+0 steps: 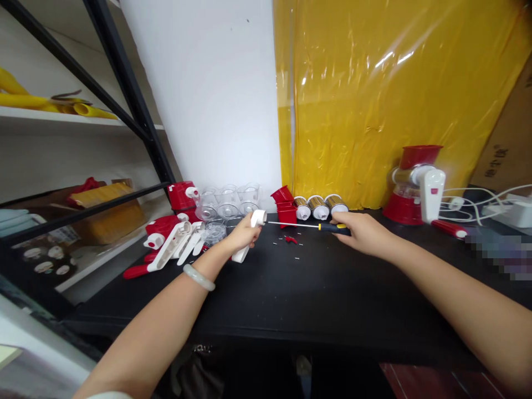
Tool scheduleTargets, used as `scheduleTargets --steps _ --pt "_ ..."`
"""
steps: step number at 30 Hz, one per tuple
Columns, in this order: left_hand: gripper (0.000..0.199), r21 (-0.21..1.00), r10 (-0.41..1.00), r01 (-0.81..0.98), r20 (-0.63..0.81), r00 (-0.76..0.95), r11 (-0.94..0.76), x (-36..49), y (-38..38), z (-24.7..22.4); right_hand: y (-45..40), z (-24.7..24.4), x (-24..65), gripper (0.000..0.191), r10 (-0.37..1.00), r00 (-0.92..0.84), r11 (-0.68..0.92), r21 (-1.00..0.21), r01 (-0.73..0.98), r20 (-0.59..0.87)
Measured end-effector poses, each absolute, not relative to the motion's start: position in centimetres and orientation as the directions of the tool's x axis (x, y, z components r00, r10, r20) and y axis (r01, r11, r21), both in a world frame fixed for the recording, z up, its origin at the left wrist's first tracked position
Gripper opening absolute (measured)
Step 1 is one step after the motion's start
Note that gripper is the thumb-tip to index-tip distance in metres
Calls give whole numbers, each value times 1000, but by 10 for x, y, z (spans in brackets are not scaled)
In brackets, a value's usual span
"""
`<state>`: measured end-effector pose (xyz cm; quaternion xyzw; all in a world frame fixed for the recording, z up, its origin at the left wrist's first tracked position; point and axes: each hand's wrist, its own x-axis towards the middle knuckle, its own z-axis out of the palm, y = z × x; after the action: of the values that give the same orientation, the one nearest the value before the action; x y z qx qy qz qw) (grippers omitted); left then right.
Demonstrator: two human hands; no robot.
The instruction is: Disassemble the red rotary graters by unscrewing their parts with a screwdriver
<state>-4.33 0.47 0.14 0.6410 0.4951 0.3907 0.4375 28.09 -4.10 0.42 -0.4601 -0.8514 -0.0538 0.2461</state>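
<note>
Wrapped round a white plastic crank part [258, 217], my left hand [243, 233] holds it above the black table, its round end facing right. My right hand [361, 233] grips the black and yellow handle of a screwdriver [299, 224], whose shaft points left. The screwdriver's tip is at the round end of the white part; whether it sits on a screw is too small to tell. A small red piece [291, 240] and several tiny metal screws [297, 258] lie on the table between my hands.
White handles [172, 244] and red housings [182, 196] lie at left, beside clear cups [228, 200]. Behind stand red parts [286, 213] and metal drums [318, 207]. An assembled red and white grater [405, 191] and white cables [469, 205] are at right; shelving [124, 124] rises at left.
</note>
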Motion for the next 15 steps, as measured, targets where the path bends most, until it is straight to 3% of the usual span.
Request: scheduleTargets --steps 2,4,7,10,13,15 --pt "44 948 978 296 59 199 -117 -43 6 -1 -43 4 276 15 755 -419 555 -151 818 504" --pt "45 949 980 296 56 191 -112 -43 7 -3 -44 6 272 11 776 -375 551 -257 794 507" --pt "44 949 979 297 47 196 -105 -42 8 -6 -42 9 268 24 880 -229 445 -556 702 416" --pt "44 956 975 273 52 215 -111 -41 7 -5 -38 10 268 38 979 -67 197 -795 574 194" --pt "44 960 971 245 84 222 -139 -40 4 -2 -36 8 268 45 995 -102 40 -855 517 -15" --pt "43 958 970 237 106 219 -159 -41 3 0 -37 5 267 52 982 -179 52 -822 567 -62"
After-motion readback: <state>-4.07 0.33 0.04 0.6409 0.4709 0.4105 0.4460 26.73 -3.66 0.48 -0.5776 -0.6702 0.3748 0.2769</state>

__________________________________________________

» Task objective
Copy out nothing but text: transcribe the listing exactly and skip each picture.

» Result below
+0 steps: 
Tool scheduleTargets, used as `scheduleTargets --steps _ --pt "_ ..."`
"""
steps: step number at 30 Hz, one per tuple
Columns, in this order: left_hand: gripper (0.000..0.199), r21 (-0.21..1.00), r10 (-0.41..1.00), r01 (-0.81..0.98), r20 (-0.63..0.81), r00 (-0.76..0.95), r11 (-0.94..0.76), x (-36..49), y (-38..38), z (-24.7..22.4); right_hand: y (-45..40), z (-24.7..24.4), x (-24..65), gripper (0.000..0.191), r10 (-0.37..1.00), r00 (-0.92..0.84), r11 (-0.68..0.92), r21 (-1.00..0.21), r01 (-0.73..0.98), r20 (-0.59..0.87)
Measured end-effector poses, each absolute, not relative to the motion's start: position in centimetres and orientation as the directions of the tool's x axis (x, y, z components r00, r10, r20) and y axis (r01, r11, r21), both in a world frame fixed for the recording, z up, its origin at the left wrist's first tracked position
Gripper opening absolute (measured)
Step 1 is one step after the motion's start
Note that gripper is the thumb-tip to index-tip distance in metres
Calls give whole numbers, each value times 1000, but by 10 for x, y, z (spans in brackets are not scaled)
In brackets, a value's usual span
"""
`<state>`: measured end-effector pose (xyz cm; quaternion xyzw; all in a world frame fixed for the recording, z up, its origin at the left wrist's first tracked position; point and axes: each hand's wrist, its own x-axis towards the middle knuckle, its own z-axis out of the palm, y = z × x; after the action: of the values that give the same orientation, the one nearest the value before the action; x y z qx qy qz qw) (grippers omitted); left then right.
Demonstrator: two human hands; no robot.
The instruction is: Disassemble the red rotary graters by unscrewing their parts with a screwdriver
<state>-4.33 0.47 0.14 0.6410 0.4951 0.3907 0.4375 28.09 -4.10 0.42 -0.4601 -0.8514 -0.0538 0.2461</state>
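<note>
Wrapped round a white plastic crank part [258, 217], my left hand [243, 233] holds it above the black table, its round end facing right. My right hand [361, 233] grips the black and yellow handle of a screwdriver [299, 224], whose shaft points left. The screwdriver's tip is at the round end of the white part; whether it sits on a screw is too small to tell. A small red piece [291, 240] and several tiny metal screws [297, 258] lie on the table between my hands.
White handles [172, 244] and red housings [182, 196] lie at left, beside clear cups [228, 200]. Behind stand red parts [286, 213] and metal drums [318, 207]. An assembled red and white grater [405, 191] and white cables [469, 205] are at right; shelving [124, 124] rises at left.
</note>
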Motion for the next 15 steps, as measured, targets where the path bends most, until it is straight to 3% of the usual span.
Request: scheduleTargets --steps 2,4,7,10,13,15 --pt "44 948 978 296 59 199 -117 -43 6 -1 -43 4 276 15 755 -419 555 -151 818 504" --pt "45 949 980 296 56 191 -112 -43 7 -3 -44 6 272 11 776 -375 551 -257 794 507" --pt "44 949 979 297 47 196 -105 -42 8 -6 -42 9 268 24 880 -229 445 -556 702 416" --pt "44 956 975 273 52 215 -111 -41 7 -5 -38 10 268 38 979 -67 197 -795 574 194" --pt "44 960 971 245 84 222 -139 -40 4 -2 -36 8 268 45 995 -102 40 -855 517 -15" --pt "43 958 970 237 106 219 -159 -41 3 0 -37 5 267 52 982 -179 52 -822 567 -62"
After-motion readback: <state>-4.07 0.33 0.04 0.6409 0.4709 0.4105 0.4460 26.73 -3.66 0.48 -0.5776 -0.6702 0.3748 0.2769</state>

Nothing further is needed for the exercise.